# [Work task]
Transcribe the data below verbatim from the line with "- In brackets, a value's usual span" to the line with "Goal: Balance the". Include both of those lines.
(Given data Opens)
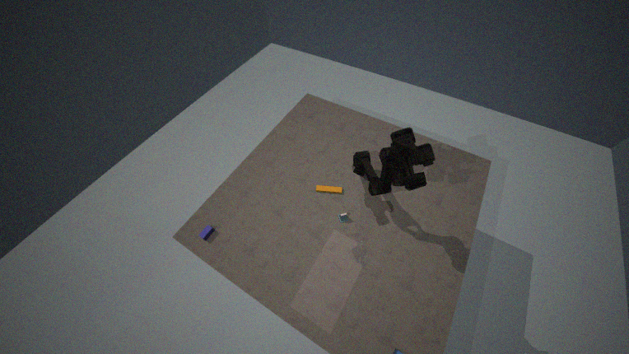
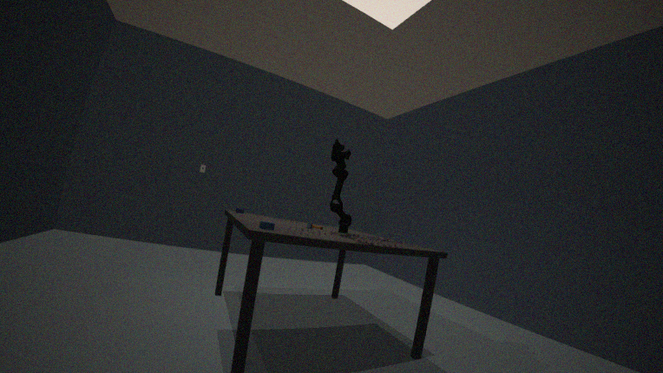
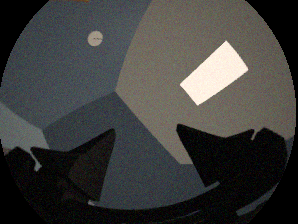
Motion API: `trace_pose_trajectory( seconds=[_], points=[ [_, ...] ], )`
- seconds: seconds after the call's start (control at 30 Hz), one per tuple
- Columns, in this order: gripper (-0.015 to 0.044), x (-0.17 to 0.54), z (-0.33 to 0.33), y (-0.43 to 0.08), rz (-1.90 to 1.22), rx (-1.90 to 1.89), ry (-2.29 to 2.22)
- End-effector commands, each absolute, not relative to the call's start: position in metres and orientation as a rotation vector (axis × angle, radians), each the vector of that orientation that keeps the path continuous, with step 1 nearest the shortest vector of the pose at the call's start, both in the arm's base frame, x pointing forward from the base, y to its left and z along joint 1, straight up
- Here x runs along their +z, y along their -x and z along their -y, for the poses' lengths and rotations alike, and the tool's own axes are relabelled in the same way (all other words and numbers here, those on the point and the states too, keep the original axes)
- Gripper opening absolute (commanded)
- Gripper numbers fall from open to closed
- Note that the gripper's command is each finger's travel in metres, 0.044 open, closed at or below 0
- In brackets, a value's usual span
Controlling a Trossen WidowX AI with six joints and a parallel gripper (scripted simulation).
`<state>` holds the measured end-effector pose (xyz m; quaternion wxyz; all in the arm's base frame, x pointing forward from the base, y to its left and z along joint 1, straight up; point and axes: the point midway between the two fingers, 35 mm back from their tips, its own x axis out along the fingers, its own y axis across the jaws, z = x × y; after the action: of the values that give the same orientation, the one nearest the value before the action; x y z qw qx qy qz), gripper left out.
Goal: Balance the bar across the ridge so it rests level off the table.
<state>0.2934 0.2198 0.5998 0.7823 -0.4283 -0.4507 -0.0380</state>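
Note:
The orange bar (image 1: 328, 189) (image 2: 317, 226) lies on the table, apart from the small teal, light-topped piece (image 1: 343, 217) that looks like the ridge. This piece is partly hidden behind the bar in the exterior view. Nothing rests across it. My gripper (image 3: 147, 129) is open and empty in the wrist view, its two dark fingers spread wide. The arm stands tall, with the gripper high above the table and far from the bar. The wrist view shows mostly walls and ceiling; the bar and ridge cannot be made out there.
A purple-blue block (image 1: 206, 232) lies near one table corner. Another blue object (image 1: 398, 351) (image 2: 239, 211) is cut off at the bottom of the top view. A pale light patch and the arm's shadow fall on the table (image 1: 263, 197).

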Motion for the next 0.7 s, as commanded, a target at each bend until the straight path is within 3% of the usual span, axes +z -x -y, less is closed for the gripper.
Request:
trace_pose_trajectory(
  seconds=[0.0,0.1,0.67],
  points=[
    [0.0374,0.601,-0.219,-0.292,0.977,-0.085,0.924],
    [0.0315,0.614,-0.212,-0.271,1.031,-0.129,0.905],
    [0.0315,0.676,-0.137,-0.123,1.331,-0.337,0.606]
  ],
)
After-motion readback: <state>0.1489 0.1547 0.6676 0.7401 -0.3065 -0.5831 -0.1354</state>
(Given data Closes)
# [Answer section]
- In brackets, a value's usual span
Controlling a Trossen WidowX AI with six joints and a parallel gripper (scripted simulation).
`<state>` holds the measured end-effector pose (xyz m; quaternion wxyz; all in the arm's base frame, x pointing forward from the base, y to its left and z along joint 1, straight up; point and axes: the point midway between the two fingers, 35 mm back from their tips, its own x axis out along the fingers, its own y axis across the jaws, z = x × y; after the action: of the values that give the same orientation, the one nearest the value before the action; x y z qw qx qy qz), gripper left out.
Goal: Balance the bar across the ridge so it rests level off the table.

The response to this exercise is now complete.